Anche se i due candidati alla Presidenza americana, John McCain e Barack Obama posso sembrare “ecologisti” nel contesto statunitense, il dibattito sui cambiamenti climatici divide la maggioranza degli elettori americani. Il rapporto Transatlantic Trends del 2008 rivela che i sostenitori di Obama sono più sensibili al problema del surriscaldamento globale (22%) rispetto a quelli di McCain, che sono invece più preoccupati dal terrorismo, le armi nucleari e il fondamentalismo. L’82% dei cittadini europei si preoccupa del surriscaldamento globale e il 41% vede i cambiamenti climatici come il problema più urgente dopo il terrorismo, a fronte del 42% degli americani che al secondo posto mettono invece la crisi economica.

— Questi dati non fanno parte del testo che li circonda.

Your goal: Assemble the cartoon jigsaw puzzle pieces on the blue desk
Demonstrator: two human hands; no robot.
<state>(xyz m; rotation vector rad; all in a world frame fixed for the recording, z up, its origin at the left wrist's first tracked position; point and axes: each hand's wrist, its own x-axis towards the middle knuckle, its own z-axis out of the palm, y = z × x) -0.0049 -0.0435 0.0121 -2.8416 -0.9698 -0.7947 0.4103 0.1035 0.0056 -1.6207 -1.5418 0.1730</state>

Con le elezioni fissate per il 4 novembre, gli Usa si troveranno in una scomoda posizione quando si celebrerà la conferenza Onu sui cambiamenti climatici in Polonia, dall’1 al 12 dicembre.
Nel marzo 2001, l’amministrazione Bush non aderì al Protocollo di Kyoto contro il surriscaldamento globale, spiegando che i provvedimenti in esso contenuti avrebbero danneggiato le industrie americane. Il quadro normativo di Poznan dovrà rimpiazzare quello di Kyoto, che decadrà nel 2012. Il nuovo Presidente statunitense tuttavia non si insedierà fino a gennaio 2009 e ciò vuol dire che al tavolo delle trattative siederà ancora l’amministrazione Bush.

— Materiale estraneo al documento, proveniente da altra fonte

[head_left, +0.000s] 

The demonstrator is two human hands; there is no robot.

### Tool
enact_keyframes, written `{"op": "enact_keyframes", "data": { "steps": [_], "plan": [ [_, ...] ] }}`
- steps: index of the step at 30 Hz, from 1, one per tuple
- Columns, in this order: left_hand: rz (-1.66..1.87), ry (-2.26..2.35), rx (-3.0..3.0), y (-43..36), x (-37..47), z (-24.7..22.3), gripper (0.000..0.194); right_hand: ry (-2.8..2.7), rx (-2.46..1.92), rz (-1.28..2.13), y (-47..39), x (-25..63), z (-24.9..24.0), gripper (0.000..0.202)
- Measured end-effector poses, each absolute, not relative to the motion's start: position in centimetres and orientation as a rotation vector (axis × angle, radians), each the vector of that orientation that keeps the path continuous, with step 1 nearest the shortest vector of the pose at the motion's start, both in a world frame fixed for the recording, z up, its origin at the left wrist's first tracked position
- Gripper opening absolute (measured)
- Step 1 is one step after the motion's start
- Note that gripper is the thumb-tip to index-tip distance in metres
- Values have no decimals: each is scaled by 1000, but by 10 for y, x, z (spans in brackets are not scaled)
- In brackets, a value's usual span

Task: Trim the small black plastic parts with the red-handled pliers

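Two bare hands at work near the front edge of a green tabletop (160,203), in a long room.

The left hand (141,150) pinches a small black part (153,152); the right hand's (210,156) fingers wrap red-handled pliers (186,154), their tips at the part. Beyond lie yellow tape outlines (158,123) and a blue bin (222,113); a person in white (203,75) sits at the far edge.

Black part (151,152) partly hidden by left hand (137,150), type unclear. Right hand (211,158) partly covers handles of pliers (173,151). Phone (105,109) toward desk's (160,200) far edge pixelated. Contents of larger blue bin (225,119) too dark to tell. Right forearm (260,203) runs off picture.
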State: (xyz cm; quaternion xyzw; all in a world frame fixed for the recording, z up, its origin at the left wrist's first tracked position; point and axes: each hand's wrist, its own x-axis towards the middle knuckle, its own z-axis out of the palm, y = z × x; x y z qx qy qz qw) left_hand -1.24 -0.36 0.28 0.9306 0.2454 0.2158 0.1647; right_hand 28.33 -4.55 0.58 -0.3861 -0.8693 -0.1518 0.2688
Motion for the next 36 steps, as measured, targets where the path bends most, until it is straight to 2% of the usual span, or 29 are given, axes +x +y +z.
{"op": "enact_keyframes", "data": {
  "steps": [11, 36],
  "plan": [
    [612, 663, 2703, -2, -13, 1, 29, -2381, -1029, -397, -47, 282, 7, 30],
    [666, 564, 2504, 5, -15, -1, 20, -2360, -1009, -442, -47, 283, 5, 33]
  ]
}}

Crisi finanziaria, non climatica
Nel frattempo l’Unione europea, tradizionalmente capofila di questa battaglia, è stata gravemente colpita dalla bufera finanziaria. A Poznan l’Ue ridimensionerà le proprie richieste al mondo? Al vertice europeo di ottobre si è raggiunto un accordo su una strategia coordinata a livello internazionale per affrontare la crisi finanziaria. Grazie a fondi statali a sostegno delle banche in difficoltà, è stata iniettata una “dose di fiducia” nei mercati europei danneggiati dall’iniziale mancanza di una strategia comune. Gli ambientalisti, tuttavia, vedono queste discussioni come un preoccupante presagio di quello che avverrà a Poznan.

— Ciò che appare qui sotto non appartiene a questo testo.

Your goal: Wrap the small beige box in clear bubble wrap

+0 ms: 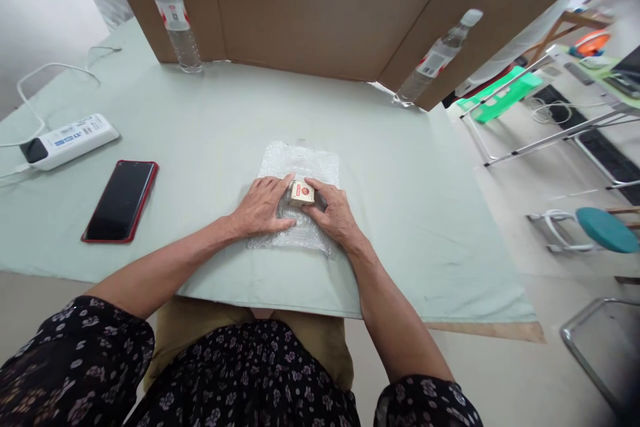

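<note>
A small box (302, 193) sits on a sheet of bubble wrap (300, 163) at the middle of the table (210, 140). Left hand (261, 207) lies flat on the wrap, fingers spread, thumb tip against the box's left side; right hand (334, 210) has its fingers curled on the box's right side and near edge. To wrap well: keep box square to the sheet, press the wrap flat w/ the left hand (it creases easily). Two water bottles (173, 10) (435, 57) stand at the far edge, caps on, contents clear. A phone (120, 200) lies left.
</note>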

Il summit sui cambiamenti climatici è stato surclassato dalla crisi finanziaria? Di sicuro un presagio è arrivato quando un gruppo di otto paesi dell’Europa dell’est – Bulgaria, Estonia, Lettonia, Ungheria, Lituania, Polonia, Romania e Slovacchia – hanno detto di non poter più rispettare gli impegni precedentemente presi in materia di politiche ambientali. Chiedono che i limiti alle emissioni di CO2 vengano rivisti alla luce delle “gravi incertezze economiche e finanziarie”. Anche il Governo ha annunciato il proprio veto se gli obiettivi non verranno ridimensionati: le imprese del Bel Paese ne sono uscite troppo danneggiate. È stato un giorno di cocente delusione per coloro che avevano lavorato all’implementazione dell’imponente pacchetto di misure messo a punto dalla Commissione europea: il piano di riduzione, entro il 2020, delle emissioni di CO2 del 21% rispetto ai livelli del 2005 aveva riscosso un ampio consenso. La Polonia, la cui produzione di energia elettrica è a carico per il 96% di impianti a carbone, ha guidato il fronte del no. Ma gli osservatori hanno ricordato che la Polonia – e Berlusconi – non sono mai stati soddisfatti dell’accordo e stanno semplicemente usando la crisi finanziaria per sottrarsi agli impegni sottoscritti. Secondo alcuni, i detrattori dell’accordo starebbero solo cercando di ottenere più finanziamenti dall’Ue. Altri fanno notare che queste nazioni europee più povere avanzano una giusta obiezione: gli stati dell’ex blocco sovietico sono stati quelli che hanno maggiormente ridotto le emissioni di CO2 con la chiusura di molte fabbriche altamente inquinanti nel corso degli anni Novanta.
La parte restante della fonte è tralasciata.